O'GodHowGreatThouArt said:


> Hey guys.
> 
> I got a friend who I've known since mid-2006 that lives in Overland Park, Kansas that has recently been saved by the grace of God. She is familiar with the gospel as well as biblical theology, but she went into rebellion in her late teens and got involved in all sorts of stuff.
> 
> ...


 
When you say Harvest Christian Fellowship in California, are you talking about the one associated with Greg Laurie? If so, she's not going to find much in common at the Reformed churches that have been suggested (to which I'd point her anyway as her best options).


----------



## O'GodHowGreatThouArt (Mar 13, 2010)

toddpedlar said:


> When you say Harvest Christian Fellowship in California, are you talking about the one associated with Greg Laurie? If so, she's not going to find much in common at the Reformed churches that have been suggested (to which I'd point her anyway as her best options).



That is correct Todd.


----------



## JML (Mar 14, 2010)

Pergamum said:


> Christ Fellowship of Kansas City
> 
> Jim Elliff is a very good teacher.



Just a heads up. The church listed above is antinomian.

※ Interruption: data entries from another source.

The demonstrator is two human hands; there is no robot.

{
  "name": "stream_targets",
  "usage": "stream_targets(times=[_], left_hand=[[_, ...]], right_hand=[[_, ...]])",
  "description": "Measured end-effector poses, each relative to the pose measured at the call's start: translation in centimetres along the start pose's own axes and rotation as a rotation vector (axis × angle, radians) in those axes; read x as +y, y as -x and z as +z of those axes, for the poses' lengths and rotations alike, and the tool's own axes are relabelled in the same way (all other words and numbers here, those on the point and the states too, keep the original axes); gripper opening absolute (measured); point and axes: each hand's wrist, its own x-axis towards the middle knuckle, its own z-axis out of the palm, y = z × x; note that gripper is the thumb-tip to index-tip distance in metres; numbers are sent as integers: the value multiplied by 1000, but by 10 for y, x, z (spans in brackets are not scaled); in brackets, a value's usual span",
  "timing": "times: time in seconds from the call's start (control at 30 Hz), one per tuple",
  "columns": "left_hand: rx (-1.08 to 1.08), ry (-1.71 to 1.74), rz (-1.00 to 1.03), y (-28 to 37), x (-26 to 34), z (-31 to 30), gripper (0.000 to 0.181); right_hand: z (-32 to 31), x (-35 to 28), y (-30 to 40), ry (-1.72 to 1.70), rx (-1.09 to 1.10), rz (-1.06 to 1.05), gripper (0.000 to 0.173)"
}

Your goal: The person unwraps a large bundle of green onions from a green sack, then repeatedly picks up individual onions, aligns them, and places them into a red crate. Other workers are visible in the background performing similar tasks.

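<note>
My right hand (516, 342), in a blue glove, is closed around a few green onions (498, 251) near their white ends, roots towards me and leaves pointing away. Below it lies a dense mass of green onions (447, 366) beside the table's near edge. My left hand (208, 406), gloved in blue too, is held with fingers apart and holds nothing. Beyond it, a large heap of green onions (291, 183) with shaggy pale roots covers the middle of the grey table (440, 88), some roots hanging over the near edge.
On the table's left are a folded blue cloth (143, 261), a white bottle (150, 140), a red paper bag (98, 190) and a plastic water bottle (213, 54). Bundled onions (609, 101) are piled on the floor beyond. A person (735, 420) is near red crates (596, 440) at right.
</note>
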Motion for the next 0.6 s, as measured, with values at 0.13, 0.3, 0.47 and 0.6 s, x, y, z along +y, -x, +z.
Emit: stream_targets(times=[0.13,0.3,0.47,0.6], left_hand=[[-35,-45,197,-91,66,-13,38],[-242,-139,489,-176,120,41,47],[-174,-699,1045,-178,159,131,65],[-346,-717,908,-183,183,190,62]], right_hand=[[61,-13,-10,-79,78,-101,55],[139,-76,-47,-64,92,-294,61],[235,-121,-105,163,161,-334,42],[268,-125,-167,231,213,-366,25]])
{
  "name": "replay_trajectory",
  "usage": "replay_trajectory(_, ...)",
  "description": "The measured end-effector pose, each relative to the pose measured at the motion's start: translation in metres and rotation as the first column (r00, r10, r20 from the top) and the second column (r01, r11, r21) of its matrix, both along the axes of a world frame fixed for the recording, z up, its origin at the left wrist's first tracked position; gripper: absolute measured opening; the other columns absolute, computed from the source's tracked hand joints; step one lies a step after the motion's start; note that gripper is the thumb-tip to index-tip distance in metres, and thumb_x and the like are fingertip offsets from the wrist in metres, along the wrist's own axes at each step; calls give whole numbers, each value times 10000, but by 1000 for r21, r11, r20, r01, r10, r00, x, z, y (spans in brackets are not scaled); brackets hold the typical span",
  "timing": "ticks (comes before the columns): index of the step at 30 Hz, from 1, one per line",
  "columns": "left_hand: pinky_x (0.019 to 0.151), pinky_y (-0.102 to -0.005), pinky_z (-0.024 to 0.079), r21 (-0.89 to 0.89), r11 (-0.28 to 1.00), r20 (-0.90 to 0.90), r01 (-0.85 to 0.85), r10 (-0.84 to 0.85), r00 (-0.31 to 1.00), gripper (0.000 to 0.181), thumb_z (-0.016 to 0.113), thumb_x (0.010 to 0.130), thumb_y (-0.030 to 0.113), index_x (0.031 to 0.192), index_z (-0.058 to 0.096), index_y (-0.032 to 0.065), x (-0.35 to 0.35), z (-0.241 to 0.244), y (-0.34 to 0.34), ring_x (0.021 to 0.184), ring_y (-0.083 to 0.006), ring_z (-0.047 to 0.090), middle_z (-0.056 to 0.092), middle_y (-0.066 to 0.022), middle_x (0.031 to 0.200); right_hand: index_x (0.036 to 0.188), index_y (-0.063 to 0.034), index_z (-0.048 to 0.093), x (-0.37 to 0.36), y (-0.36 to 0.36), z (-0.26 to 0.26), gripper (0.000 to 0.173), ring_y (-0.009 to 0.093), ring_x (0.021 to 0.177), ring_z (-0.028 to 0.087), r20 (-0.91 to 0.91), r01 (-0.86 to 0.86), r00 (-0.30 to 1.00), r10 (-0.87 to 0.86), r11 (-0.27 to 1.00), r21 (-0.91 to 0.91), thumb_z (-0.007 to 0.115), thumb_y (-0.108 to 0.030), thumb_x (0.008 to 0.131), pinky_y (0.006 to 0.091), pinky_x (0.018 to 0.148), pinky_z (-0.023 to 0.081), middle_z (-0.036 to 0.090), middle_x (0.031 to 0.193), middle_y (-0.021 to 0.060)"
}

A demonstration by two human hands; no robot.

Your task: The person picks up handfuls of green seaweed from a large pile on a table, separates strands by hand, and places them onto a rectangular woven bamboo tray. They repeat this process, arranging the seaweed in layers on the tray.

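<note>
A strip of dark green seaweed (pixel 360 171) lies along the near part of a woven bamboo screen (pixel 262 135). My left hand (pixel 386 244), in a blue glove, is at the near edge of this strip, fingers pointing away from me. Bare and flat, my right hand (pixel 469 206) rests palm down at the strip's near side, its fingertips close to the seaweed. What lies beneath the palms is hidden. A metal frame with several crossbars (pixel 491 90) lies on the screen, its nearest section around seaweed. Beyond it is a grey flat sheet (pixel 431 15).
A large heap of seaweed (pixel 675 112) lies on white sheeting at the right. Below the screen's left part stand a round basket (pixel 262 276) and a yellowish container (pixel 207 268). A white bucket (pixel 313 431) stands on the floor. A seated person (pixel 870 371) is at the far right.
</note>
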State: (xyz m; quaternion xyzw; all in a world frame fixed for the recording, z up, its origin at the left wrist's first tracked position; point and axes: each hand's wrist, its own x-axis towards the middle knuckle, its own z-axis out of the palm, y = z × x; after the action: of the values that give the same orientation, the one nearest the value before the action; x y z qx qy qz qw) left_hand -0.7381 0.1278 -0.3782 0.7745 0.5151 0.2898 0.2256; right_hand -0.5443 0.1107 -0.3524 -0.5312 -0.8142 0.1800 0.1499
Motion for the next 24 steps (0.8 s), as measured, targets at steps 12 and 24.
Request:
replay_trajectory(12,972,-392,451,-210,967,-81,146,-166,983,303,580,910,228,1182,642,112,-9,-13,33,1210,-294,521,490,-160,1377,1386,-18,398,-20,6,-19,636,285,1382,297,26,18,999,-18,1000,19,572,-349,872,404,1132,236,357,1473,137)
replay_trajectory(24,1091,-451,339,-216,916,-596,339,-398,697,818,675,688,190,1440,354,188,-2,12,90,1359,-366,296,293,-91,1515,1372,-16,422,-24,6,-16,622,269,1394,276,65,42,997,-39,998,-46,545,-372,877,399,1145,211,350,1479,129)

If she doesn't mind the drive, she can come over to our church in Topeka.


----------



## Pergamum (Mar 14, 2010)

John, there is a difference between the emphases of New Covenant Theology and antinomianism. The members that I know strive to live holy lives and have good practical teaching. Jim Elliff is a better teacher than almost all the Reformed Baptists I know.


----------



## toddpedlar (Mar 14, 2010)

O'GodHowGreatThouArt said:


> toddpedlar said:
> 
> 
> > When you say Harvest Christian Fellowship in California, are you talking about the one associated with Greg Laurie? If so, she's not going to find much in common at the Reformed churches that have been suggested (to which I'd point her anyway as her best options).
> ...


 
Then I would say you've misunderstood whatever you were able to find about her church online, because they do not teach reformed or reformational doctrine in the slightest, and as for worship, they practice a worship style more akin to a contemporary Christian rock band concert. Certainly their doctrine is orthodox, and compatible with 'standard American evangelicalism', but it's nowhere near Reformed. As a teacher, Greg Laurie is not Reformed, either, but a pretty middle-of-the-road Calvary Chapel pastor. All this to say that I suspect that just about any reformed church you suggest for her in the KC area will not be something she'd find compatible with her previous experience and/or her understanding of the faith. I strongly suspect that anyone that bears a hint of confessional Reformed teaching (or even merely Calvinism, for that matter) and/or has a worship service that's the slightest bit consistent with the RPW will turn her off completely, because both of these important reformed hallmarks bear no resemblance to what she's used to. 

Now, this isn't to say that you shouldn't suggest good, sound Reformed churches to her... just bear in mind that it will be quite different than her previous experience. It turns out also that there's a Calvary Chapel in Overland Park, KS - and that would be most like what she's used to now both in terms of theological standpoint and worship.


----------



## JML (Mar 15, 2010)

Pergamum said:


> John, there is a difference between the emphases of New Covenant Theology and antinomianism. The members that I know strive to live holy lives and have good practical teaching. Jim Elliff is a better teacher than almost all the Reformed Baptists I know.



I also know one of the pastors of that church, he is a good friend of mine. They believe that the 10 commandments have no bearing on the Christian and that they have been done away with along with the Old Covenant. Therefore, they also do not practice a Sabbath. If that is not antinomianism, I am not quite sure what is. 

Like I said before, I have a good friend that is a pastor there and they are very nice people who seek to live holy lives. So, I am in no way speaking ill of the people. However, if someone is seeking a "reformed", "confessional" church, this would not be a good fit. The point of my earlier post was informational. I think it would good to know something like that if you intended to visit a church. I am not quite sure what kind of church they are seeking but I still think that knowing some of the beliefs of that church would be beneficial.

By the way, I enjoyed your article on the RBS website. I pray that God will continue to bless your ministry.


----------



## Pergamum (Mar 15, 2010)

Thanks John! Keep praying..been a busy week.


----------